It was no ordinary courage that led those men and women across the unknown ocean into an unknown land, and there to establish a new home, a new government, a new society. It was rather the courage of a few who were willing to follow the unusual course, and commit themselves to all the dangers and uncertainties of an untrammeled land. As soon as the practical safety of those shore towns had become assured, men of the same courageous nature began to turn their faces to the west. Leaving behind them the safety and security of the well-settled towns.

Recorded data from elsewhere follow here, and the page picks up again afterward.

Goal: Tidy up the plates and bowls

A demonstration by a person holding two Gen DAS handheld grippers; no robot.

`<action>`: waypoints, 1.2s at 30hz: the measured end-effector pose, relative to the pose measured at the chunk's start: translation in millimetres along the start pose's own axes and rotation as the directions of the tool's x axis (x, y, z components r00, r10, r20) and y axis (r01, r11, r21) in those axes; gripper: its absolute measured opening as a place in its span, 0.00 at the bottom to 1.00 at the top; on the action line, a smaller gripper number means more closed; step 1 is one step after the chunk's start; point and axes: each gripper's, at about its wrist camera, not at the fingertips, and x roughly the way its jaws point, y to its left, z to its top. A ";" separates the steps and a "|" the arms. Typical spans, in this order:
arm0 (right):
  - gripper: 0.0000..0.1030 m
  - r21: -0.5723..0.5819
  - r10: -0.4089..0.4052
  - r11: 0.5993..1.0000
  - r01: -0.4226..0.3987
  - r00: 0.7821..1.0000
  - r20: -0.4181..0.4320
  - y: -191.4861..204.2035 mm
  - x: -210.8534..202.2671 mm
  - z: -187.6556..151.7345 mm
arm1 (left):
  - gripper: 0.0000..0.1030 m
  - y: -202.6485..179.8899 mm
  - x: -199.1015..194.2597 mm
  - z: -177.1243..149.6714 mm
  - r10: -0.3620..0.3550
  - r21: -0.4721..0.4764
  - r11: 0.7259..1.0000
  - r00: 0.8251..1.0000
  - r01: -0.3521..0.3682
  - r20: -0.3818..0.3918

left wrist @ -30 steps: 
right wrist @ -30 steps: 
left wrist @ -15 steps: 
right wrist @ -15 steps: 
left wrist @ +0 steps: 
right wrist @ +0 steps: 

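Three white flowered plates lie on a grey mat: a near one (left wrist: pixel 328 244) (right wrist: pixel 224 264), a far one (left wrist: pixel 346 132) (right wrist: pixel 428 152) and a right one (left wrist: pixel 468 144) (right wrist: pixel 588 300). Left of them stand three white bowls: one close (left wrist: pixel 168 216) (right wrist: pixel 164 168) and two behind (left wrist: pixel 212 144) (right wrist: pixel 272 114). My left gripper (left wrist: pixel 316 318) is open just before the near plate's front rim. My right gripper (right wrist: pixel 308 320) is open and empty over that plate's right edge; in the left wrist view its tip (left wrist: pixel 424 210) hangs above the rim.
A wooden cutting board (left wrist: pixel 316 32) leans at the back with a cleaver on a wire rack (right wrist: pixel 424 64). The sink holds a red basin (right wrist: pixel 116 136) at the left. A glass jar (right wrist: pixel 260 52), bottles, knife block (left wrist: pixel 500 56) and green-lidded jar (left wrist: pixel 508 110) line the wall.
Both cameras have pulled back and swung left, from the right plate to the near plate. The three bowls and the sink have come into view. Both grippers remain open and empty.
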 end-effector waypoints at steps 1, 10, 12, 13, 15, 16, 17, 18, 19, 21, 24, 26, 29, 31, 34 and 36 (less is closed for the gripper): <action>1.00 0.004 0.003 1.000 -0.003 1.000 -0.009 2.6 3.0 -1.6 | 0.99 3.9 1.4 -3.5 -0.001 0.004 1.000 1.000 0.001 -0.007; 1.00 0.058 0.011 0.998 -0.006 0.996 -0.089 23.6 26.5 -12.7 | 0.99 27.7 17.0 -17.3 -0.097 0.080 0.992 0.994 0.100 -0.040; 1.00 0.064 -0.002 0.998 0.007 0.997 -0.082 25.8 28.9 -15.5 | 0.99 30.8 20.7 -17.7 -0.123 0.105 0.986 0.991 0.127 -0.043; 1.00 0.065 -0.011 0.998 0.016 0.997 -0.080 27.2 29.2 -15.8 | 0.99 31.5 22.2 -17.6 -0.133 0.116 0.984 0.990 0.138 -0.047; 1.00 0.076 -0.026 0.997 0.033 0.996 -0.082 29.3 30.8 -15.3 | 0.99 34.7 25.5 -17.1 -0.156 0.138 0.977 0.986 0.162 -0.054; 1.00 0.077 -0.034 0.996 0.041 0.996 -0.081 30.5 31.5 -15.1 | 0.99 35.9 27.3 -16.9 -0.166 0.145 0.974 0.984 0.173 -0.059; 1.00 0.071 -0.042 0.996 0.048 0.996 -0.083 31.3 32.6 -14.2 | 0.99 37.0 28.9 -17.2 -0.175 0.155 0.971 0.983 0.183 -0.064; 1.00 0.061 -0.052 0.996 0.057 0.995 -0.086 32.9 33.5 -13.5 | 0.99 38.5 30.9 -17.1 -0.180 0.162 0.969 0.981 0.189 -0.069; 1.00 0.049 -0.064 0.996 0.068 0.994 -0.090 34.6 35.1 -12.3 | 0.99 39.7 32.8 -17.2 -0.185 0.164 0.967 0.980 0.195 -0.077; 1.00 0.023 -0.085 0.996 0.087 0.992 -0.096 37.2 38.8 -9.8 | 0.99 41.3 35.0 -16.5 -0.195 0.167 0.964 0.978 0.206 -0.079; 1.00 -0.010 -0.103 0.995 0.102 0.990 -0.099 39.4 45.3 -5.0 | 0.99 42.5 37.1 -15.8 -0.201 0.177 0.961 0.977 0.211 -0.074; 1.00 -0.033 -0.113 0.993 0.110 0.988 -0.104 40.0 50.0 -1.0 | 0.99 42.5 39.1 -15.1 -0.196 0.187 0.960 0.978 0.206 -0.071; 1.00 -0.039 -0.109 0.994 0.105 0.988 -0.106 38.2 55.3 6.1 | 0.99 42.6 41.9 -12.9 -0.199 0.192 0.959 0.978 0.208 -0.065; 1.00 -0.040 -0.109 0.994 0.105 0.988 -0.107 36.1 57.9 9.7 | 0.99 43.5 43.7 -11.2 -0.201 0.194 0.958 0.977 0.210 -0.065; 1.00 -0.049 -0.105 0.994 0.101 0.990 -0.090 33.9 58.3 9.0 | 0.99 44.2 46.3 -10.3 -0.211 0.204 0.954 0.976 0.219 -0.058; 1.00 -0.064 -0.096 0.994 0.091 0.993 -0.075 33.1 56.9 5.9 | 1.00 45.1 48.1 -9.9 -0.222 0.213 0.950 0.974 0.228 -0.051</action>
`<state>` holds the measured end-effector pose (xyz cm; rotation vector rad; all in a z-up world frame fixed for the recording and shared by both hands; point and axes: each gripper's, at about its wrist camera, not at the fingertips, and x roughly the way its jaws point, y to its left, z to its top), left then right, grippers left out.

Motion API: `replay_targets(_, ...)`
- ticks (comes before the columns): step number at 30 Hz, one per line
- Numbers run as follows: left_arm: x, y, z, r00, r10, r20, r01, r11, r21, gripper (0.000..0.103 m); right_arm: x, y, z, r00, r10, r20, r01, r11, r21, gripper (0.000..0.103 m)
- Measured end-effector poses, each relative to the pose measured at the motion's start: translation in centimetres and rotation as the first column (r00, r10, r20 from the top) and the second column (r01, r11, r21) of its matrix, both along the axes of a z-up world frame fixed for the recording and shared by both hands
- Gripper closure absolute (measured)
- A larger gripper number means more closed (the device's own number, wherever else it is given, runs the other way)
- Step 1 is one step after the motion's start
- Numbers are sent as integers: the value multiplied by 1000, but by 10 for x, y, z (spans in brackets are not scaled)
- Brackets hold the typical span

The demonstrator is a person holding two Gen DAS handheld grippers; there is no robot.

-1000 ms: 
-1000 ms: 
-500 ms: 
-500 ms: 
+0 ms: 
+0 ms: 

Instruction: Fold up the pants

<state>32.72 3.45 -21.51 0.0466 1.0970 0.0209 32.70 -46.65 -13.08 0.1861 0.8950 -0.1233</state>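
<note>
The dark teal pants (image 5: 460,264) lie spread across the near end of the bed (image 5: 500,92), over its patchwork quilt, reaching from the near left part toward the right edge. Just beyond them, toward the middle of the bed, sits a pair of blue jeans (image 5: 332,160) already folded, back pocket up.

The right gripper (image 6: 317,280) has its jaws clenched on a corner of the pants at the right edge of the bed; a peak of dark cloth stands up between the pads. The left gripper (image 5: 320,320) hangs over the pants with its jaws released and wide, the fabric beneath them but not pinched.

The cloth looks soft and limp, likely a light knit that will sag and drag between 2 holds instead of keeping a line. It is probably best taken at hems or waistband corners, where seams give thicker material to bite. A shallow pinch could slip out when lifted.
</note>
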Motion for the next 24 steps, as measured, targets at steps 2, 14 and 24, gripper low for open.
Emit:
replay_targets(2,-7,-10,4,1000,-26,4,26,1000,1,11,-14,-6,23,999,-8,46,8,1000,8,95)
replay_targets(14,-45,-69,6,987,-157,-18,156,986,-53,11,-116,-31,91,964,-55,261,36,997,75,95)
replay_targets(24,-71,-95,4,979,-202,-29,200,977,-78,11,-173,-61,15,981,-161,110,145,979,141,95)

They resolutely faced the uncertainties, the dangers, which the unexplored country had in store for them. The advancing wave of civilization rolled across the country carrying on its crest the bravest and most courageous of our race. They were men of courage, those pioneers of an early day.

But it requires something more than courage to take such a step. Many a man of courage never goes outside of the ordinary, simply because he acts according to the dictates of other people. For a man to free himself from tradition, to break with the habits and customs of the people among whom he lives, to resolve to do a thing in the doing of which he must act alone, such conduct requires courage, but it also requires independence. No weakling who follows along in the wake of the majority, and quietly assents to the will of everyone around him can ever claim that independence which the world is calling for. What would have become of the germs of liberal religion in New England had Channing and Theodore Parker lacked that independence of spirit which thrust them into the vanguard of the advance in religious thought of that day. How could the slave problem have been handled had not a few men had the independent spirit sufficient to take the initiative and raise the issue. These early pioneers who bravely took the advance step enduring the hardship that others might enjoy the comfort, they were men of independence, not that independence born of conceit and arrogance, but that independence born of a sublime conception of duty and obedience to God’s will.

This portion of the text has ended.